* LISTED ENTRIES:
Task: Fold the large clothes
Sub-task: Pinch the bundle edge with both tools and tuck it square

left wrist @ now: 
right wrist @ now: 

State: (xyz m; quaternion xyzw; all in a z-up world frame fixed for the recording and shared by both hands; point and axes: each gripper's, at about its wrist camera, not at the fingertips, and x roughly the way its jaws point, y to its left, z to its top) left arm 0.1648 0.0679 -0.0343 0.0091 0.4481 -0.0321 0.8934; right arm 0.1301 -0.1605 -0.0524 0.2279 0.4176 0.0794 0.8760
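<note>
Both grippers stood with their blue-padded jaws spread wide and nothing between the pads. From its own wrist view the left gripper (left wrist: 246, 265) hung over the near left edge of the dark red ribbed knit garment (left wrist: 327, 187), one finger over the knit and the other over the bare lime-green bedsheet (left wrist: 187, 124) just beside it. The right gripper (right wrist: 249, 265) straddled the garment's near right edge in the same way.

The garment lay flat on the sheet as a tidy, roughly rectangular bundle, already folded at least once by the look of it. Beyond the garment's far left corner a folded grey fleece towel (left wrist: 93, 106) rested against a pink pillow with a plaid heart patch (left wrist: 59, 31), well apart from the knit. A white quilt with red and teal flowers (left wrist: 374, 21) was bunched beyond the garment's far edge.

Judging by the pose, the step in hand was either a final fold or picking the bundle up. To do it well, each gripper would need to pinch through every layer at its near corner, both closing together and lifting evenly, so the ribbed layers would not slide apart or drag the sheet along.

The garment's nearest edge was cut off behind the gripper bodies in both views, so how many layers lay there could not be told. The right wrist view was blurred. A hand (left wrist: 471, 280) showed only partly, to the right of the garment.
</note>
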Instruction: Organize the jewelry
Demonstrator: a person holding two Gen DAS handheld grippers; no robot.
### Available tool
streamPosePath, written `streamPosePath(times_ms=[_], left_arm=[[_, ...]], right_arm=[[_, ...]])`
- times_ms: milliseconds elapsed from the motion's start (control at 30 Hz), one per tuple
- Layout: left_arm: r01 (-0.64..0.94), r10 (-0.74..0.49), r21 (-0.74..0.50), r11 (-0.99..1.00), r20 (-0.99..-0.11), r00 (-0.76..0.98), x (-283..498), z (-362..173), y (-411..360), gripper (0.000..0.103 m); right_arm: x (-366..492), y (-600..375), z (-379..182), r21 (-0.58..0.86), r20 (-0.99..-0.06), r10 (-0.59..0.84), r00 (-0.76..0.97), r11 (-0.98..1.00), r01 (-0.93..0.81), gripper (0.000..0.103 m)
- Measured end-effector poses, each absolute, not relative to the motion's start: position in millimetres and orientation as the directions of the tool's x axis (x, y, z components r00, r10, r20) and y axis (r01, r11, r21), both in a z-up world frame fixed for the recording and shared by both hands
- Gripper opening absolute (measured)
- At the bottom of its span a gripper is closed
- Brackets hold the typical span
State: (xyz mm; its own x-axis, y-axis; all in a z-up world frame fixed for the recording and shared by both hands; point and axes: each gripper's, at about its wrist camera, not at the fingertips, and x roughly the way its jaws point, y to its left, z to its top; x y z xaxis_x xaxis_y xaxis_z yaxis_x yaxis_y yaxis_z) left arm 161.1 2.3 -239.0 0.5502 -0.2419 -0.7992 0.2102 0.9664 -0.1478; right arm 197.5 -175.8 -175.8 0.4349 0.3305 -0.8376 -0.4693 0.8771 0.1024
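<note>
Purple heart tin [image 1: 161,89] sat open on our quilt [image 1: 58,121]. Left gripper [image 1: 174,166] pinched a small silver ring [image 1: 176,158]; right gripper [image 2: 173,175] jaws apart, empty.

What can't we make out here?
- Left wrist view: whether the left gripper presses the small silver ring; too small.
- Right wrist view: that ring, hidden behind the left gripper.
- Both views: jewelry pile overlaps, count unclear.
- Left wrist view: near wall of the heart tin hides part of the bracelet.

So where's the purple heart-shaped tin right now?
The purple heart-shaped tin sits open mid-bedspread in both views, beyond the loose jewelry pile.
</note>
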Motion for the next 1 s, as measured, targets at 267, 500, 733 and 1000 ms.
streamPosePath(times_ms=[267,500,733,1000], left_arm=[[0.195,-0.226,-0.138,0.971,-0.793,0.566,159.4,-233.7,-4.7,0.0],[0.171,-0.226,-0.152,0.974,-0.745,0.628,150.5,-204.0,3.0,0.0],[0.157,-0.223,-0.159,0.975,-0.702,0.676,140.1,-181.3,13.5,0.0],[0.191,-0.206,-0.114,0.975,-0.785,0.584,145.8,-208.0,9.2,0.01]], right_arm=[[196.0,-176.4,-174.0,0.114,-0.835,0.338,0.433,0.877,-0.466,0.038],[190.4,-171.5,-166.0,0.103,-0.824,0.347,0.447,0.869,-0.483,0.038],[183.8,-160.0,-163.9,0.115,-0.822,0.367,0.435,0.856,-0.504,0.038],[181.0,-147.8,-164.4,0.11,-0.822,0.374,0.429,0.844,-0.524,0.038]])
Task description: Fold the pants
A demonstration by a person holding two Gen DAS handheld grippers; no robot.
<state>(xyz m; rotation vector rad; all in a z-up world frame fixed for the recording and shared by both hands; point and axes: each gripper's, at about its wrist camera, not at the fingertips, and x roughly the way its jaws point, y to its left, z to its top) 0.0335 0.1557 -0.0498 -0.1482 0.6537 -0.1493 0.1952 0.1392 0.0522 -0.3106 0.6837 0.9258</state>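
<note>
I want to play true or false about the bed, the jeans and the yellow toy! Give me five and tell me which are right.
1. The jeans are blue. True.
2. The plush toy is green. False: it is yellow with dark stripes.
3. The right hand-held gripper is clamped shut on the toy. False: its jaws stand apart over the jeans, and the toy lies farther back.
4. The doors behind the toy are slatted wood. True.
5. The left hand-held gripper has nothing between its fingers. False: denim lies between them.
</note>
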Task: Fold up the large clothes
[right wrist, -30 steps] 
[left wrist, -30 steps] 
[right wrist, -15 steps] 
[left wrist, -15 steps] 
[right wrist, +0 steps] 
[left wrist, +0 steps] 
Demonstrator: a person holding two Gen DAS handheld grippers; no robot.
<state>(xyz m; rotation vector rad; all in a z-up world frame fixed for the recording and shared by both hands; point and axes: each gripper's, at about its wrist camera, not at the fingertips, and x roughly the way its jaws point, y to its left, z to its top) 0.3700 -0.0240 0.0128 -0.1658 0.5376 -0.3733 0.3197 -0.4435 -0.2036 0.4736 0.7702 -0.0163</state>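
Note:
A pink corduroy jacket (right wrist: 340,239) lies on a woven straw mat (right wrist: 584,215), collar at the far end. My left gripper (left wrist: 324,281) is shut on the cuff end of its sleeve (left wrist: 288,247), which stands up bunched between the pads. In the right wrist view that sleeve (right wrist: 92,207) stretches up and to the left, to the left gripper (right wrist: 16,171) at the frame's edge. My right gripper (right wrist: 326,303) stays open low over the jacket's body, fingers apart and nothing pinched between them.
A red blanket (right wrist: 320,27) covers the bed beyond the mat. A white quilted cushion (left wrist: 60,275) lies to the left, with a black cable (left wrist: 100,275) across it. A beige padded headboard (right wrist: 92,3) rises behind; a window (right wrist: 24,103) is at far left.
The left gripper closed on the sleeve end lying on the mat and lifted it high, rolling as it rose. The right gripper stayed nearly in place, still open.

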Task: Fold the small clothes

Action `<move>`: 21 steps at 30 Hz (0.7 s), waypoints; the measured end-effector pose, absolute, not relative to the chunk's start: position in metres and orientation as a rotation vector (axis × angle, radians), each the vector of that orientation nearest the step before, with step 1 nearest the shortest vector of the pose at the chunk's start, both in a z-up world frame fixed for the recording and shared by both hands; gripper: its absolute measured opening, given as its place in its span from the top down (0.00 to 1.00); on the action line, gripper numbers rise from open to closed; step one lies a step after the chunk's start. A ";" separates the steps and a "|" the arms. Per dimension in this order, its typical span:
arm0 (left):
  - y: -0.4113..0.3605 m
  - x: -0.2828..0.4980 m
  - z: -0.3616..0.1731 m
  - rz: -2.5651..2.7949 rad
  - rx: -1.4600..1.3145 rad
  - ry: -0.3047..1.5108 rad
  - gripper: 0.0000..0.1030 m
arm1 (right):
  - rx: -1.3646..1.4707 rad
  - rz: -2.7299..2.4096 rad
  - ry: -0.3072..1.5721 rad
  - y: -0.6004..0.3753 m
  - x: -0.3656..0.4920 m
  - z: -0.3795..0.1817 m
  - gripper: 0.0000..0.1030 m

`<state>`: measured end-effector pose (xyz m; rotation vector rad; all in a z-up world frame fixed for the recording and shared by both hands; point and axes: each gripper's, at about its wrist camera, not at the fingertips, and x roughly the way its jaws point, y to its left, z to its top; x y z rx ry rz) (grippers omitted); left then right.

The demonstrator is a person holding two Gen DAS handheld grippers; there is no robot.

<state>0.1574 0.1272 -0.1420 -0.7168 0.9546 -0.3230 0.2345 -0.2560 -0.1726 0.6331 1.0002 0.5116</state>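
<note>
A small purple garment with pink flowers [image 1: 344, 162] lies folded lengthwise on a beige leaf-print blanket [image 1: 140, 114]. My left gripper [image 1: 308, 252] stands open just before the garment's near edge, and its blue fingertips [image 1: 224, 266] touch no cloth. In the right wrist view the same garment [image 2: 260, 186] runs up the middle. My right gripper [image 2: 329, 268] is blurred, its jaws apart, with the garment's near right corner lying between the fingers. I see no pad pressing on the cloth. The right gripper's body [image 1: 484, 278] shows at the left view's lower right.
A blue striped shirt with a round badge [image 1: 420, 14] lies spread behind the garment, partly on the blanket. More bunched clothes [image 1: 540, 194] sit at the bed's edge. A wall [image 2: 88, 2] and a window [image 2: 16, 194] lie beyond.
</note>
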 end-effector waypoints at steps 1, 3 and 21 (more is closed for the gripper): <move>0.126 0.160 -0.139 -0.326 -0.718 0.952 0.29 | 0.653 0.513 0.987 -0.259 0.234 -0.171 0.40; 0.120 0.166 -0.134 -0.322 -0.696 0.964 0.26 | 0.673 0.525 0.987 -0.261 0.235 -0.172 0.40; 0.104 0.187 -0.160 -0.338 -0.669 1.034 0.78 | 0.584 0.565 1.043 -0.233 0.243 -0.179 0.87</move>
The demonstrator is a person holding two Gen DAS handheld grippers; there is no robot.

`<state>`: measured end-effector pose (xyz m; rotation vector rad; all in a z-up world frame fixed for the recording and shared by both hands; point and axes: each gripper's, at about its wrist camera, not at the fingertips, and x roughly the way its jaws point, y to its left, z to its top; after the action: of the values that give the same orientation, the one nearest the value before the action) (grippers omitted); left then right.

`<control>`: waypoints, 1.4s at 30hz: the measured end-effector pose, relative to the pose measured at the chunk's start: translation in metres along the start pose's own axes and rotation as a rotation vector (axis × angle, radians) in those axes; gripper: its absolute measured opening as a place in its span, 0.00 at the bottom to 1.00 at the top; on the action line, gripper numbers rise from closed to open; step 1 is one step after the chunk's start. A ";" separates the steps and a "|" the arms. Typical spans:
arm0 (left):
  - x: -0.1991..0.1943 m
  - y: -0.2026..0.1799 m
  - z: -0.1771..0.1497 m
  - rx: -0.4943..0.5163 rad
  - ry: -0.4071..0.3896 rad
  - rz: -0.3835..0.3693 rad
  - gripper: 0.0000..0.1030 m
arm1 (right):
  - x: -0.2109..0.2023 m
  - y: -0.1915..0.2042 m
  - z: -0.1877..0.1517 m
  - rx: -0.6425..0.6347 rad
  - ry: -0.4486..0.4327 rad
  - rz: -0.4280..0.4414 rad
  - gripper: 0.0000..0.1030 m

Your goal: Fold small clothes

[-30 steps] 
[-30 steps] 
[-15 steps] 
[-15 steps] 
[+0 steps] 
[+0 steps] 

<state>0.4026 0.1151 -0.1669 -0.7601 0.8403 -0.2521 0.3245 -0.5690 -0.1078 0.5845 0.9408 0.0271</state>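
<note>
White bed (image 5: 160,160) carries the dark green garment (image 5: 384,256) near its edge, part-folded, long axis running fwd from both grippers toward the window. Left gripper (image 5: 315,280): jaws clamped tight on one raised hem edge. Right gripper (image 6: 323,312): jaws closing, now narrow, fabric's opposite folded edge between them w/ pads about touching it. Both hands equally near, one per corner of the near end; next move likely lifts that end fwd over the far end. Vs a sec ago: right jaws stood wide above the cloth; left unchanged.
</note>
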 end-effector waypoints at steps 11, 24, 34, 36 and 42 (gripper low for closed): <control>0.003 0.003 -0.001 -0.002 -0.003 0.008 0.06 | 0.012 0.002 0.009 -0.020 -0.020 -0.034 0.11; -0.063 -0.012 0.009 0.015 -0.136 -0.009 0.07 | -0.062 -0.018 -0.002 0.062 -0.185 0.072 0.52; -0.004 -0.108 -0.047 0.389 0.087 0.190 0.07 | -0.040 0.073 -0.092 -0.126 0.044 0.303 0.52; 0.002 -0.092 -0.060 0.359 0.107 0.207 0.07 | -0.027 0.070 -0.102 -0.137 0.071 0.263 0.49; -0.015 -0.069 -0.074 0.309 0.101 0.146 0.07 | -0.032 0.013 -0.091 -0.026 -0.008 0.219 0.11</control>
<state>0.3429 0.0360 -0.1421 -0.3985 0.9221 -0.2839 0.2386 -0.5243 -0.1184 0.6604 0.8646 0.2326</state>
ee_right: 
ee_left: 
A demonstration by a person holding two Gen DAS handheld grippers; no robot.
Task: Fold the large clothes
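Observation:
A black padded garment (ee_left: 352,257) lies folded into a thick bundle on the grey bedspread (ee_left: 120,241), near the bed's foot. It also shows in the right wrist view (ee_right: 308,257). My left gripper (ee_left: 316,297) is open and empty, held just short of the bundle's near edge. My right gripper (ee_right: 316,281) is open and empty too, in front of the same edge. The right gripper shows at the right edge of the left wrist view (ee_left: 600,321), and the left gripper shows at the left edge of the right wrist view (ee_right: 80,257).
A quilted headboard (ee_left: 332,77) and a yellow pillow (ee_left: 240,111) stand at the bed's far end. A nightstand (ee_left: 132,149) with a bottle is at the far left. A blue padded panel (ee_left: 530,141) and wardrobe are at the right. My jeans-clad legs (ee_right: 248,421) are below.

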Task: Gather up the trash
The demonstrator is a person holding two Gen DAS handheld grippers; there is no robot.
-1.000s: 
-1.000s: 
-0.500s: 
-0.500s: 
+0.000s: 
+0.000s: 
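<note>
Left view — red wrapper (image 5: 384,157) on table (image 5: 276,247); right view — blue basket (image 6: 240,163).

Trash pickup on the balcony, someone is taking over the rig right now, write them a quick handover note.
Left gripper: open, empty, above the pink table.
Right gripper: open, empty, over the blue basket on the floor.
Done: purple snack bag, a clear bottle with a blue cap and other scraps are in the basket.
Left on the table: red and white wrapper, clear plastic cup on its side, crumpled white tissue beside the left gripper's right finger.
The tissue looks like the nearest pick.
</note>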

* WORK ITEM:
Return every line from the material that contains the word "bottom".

* RESULT:
- At the bottom of its span a gripper is closed
`<control>`: waypoints, 1.4s at 30hz: the measured end-effector pose, relative to the pose measured at the chunk's start: translation in metres along the start pose's own axes and rotation as a rotation vector (axis × angle, radians) in those axes; gripper: its absolute measured opening as a place in its span, 0.00 at the bottom to 1.00 at the top; on the action line, gripper numbers rise from closed to open; step 1 is one step after the chunk's start. A ";" separates the steps and a "|" the arms. Typical spans:

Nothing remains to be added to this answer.